US hedge fund sees £1.5bn Countryside takeover bid rejected

Countryside has rebuffed a £1.5bn takeover bid from San Francisco-based investment fund Inclusive Capital Partners (In-Cap).

According to the Financial Times, the US hedge fund went public with a £1.47bn offer for the property developer on Monday (30 May 2022).

It offered to pay 295 pence per share – a premium of about 25 per cent to Friday’s (27 May) closing price – and followed two earlier bids that had been made in private.

In-Cap said: “On 26 May 2022, In-Cap was notified by Countryside that the company would not engage with In-Cap or provide access to due diligence materials.

“This represents the second attempt made by In-Cap to engage with the board of Countryside over the last two months.

“Countryside shareholders deserve the opportunity to decide on the merits of any offer, and that if an approach is made in good faith, the board should act in the interests of its shareholders by engaging with the potential offeror and not deny its shareholders this opportunity.”

In-Cap currently owns 45.8 million shares in Countryside, reflecting a 9.2 per cent interest in the group. Shares in Countryside increased significantly after the takeover bid, rising 20 per cent to 278p in today’s midday trade.

Countryside has “strongly advised” its shareholders to take no action in relation to the approach.

Founder and managing partner of In-Cap Jeffrey Ubben said: “In-Cap was founded to support businesses which generate positive impact on the environment and society.

“We believe Countryside is meeting a critical societal need and as a holder of approximately 9 per cent of the issued share capital of Countryside, In-Cap believes Countryside is best positioned to serve this role and to succeed as a private company under ownership of investors with a long-term investment approach.”

Countryside said in a statement: “Countryside confirms that it has received two unsolicited, non-binding, conditional proposals from Inclusive Capital in relation to a possible offer for the entire issued, and to be issued, share capital of the company.

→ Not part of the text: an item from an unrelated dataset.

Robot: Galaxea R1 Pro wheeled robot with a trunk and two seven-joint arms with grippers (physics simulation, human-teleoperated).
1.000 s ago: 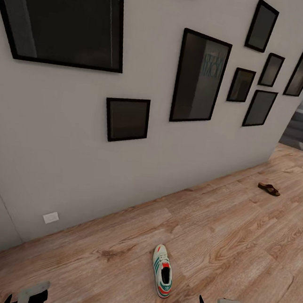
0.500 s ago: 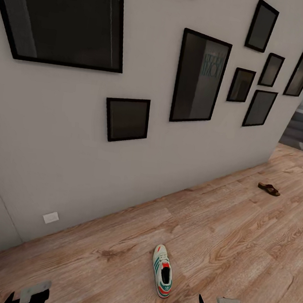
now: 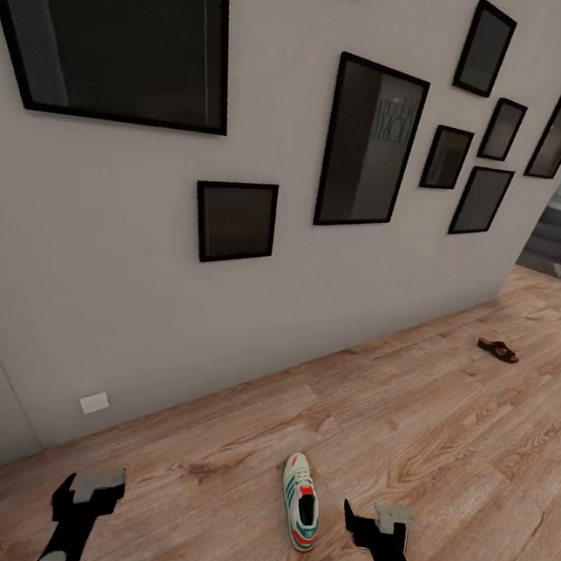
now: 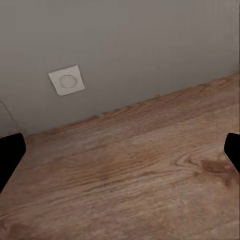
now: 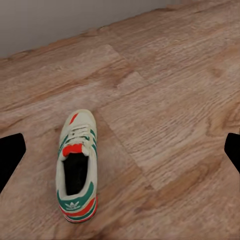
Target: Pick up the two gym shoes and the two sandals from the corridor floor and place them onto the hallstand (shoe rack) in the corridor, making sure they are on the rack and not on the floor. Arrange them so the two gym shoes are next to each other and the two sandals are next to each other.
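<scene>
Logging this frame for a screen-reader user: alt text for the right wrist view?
One gym shoe, white with green stripes and a red-orange tongue and heel, lies upright on the wood-plank corridor floor, toe toward the grey wall. The right gripper is open above the floor, its dark fingers at either edge, the shoe nearer one of them.

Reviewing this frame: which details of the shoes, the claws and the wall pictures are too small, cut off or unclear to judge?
- Sandal, head view: too small and far to tell its straps or which foot.
- Gym shoe: its outer side is turned away in the head view.
- Right claw, right wrist view: fingertips cut by the edges.
- Left claw, left wrist view: likewise.
- Framed pictures: dark glass, content unreadable.
</scene>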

“The first proposal was received on 14 April 2022 in relation to a possible offer of 225 pence per Countryside share in cash and a contingent entitlement of up to a maximum of 59 pence, structured as a contingent value right and the second proposal was received on 17 May 2022 in relation to a possible cash offer of 295 pence per Countryside share.

“The board of Countryside carefully evaluated each of the proposals together with its financial adviser Rothschild & Co, and concluded that the proposals materially undervalued the company and its prospects. Accordingly, the board rejected the first proposal on 22 April 2022 and rejected the second proposal on 26 May 2022.”

In January, then Countryside chief executive Iain McPherson stepped down from his role after the company revealed its profits had dropped “below board expectations”. He had led the group for two years.

Countryside, which works on several regeneration projects, was named the preferred partner and contractor for a 2,500-unit London housing estate scheme in October 2021.

The firm decided last year that it would shut down its private-sale housebuilding to focus on its partnerships business with public sector clients, housing associations and others.